Darknet: [Feature Request] Mish Activation function +0.5 AP wrt. Swish

Created on 26 Sep 2019  ·  59Comments  ·  Source: AlexeyAB/darknet

Mish:
𝑓(𝑥)=⁡𝑥⋅𝑡𝑎𝑛ℎ(𝑠𝑜𝑓𝑡𝑝𝑙𝑢𝑠(𝑥))=⁡𝑥⋅𝑡𝑎𝑛ℎ(ln⁡(1+𝑒𝑥))

https://arxiv.org/abs/1908.08681

https://github.com/digantamisra98/Mish

enhancement

Most helpful comment

@digantamisra98

I added MISH-activation.
use activation=mish in [convolutional] layers

Please, check that implementation is correct: https://github.com/AlexeyAB/darknet/commit/bf8ea4183dc265ac17f7c9d939dc815269f0a213


Thanks! So the error was in delta?

image

All 59 comments

image


image


The concept of non-linearity in a Neural Network is introduced by an activation function which serves an integral role in the training and performance evaluation of the network. Over the years of theoretical research, many activation functions have been proposed, however, only a few are widely used in mostly all applications which include ReLU (Rectified Linear Unit), TanH (Tan Hyperbolic), Sigmoid, Leaky ReLU and Swish. In this work, a novel neural activation function called as Mish is proposed. The experiments show that Mish tends to work better than both ReLU and Swish along with other standard activation functions in many deep networks across challenging datasets. For instance, in Squeeze Excite Net- 18 for CIFAR 100 classification, the network with Mish had an increase in Top-1 test accuracy by 0.494% and 1.671% as compared to the same network with Swish and ReLU respectively. The similarity to Swish along with providing a boost in performance and its simplicity in implementation makes it easier for researchers and developers to use Mish in their Neural Network Models.
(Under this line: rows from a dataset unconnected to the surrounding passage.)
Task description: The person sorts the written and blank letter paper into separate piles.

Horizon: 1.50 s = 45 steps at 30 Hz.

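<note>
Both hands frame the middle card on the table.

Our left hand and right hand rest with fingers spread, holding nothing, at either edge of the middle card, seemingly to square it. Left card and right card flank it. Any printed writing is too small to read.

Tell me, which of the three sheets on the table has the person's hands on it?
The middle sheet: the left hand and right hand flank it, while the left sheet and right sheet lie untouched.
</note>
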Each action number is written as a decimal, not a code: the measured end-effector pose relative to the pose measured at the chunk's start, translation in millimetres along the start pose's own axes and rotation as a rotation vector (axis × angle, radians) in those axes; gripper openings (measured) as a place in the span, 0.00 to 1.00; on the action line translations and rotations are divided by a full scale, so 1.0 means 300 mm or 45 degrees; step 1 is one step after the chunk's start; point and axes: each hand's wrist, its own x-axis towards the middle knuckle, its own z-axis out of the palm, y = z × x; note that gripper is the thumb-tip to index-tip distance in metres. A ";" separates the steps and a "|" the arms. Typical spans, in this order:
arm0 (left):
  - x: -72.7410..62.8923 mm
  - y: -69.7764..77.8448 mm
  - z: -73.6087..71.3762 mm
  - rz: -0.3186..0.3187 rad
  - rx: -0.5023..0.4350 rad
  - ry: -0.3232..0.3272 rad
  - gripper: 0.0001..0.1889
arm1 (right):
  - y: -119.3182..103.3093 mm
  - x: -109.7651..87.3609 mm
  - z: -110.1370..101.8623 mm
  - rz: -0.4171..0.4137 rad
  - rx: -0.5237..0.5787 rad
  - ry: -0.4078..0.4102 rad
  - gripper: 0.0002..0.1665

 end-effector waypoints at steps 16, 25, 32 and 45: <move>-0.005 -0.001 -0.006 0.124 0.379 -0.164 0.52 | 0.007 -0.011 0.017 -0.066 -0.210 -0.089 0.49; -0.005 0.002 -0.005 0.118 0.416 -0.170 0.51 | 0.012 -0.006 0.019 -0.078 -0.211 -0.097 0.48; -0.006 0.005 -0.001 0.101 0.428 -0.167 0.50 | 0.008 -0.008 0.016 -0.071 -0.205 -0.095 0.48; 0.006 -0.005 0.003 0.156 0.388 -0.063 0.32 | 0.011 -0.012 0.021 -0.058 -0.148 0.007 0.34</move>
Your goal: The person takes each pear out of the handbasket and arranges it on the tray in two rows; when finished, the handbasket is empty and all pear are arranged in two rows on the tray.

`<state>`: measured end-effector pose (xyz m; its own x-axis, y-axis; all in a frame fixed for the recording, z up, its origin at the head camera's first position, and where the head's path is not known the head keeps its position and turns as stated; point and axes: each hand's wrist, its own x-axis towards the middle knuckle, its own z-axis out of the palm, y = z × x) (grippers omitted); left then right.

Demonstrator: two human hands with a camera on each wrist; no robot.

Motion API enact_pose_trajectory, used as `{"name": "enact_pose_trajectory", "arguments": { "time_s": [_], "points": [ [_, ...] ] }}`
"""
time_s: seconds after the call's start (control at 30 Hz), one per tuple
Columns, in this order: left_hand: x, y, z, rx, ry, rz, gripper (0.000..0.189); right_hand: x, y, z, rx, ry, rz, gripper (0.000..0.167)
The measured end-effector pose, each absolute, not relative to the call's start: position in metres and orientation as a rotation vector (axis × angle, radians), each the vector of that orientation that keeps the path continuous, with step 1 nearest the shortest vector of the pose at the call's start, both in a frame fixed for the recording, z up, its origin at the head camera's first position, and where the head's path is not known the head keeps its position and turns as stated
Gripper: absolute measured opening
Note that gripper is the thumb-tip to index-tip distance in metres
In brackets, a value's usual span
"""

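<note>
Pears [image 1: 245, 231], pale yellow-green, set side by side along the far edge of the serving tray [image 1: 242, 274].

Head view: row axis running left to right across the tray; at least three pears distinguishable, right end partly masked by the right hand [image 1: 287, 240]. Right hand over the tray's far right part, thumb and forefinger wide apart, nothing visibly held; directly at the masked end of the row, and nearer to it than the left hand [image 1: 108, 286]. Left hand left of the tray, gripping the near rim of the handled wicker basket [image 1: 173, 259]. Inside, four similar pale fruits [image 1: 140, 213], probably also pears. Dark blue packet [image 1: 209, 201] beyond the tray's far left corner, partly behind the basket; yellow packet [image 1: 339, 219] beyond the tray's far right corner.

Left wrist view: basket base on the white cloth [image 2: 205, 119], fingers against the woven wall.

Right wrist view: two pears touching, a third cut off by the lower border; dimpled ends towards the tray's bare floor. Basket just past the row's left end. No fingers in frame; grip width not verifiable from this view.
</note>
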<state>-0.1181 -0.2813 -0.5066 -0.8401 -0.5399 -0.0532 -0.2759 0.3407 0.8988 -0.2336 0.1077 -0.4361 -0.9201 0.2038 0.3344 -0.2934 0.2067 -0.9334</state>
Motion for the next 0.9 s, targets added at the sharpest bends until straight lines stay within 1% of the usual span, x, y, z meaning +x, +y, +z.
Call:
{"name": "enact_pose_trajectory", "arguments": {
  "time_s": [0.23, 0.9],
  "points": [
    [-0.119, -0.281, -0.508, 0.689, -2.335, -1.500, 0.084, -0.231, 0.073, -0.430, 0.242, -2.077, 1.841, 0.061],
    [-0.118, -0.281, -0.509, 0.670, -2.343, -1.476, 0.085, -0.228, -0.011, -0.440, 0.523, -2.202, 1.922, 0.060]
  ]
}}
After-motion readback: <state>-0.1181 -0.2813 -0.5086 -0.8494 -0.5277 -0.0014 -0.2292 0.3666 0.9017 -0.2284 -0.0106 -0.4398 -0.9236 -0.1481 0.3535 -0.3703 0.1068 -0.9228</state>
@AlexeyAB Was wondering if you're considering adding up Mish? In that regards, based on the above screenshot there is a mistake in the derivative formula which I have updated in my paper. The link to the updated paper and additional results are in my repository here - https://github.com/digantamisra98/Mish
Thanks!

@digantamisra98

I added MISH-activation.
use activation=mish in [convolutional] layers

Please, check that implementation is correct: https://github.com/AlexeyAB/darknet/commit/bf8ea4183dc265ac17f7c9d939dc815269f0a213


Thanks! So the error was in delta?

image

Just checked, The implementation is correct. Thanks. Yes the error was a typo in the delta term.

now training.

now training.

usually get nan, do i need adjust learning rate schedule?

burn_in=2000
learning_rate=0.1
policy=poly
power=4
max_batches=1600000

@WongKinYiu What model do you try to train?

densenet based model. i ll try darknet based model first.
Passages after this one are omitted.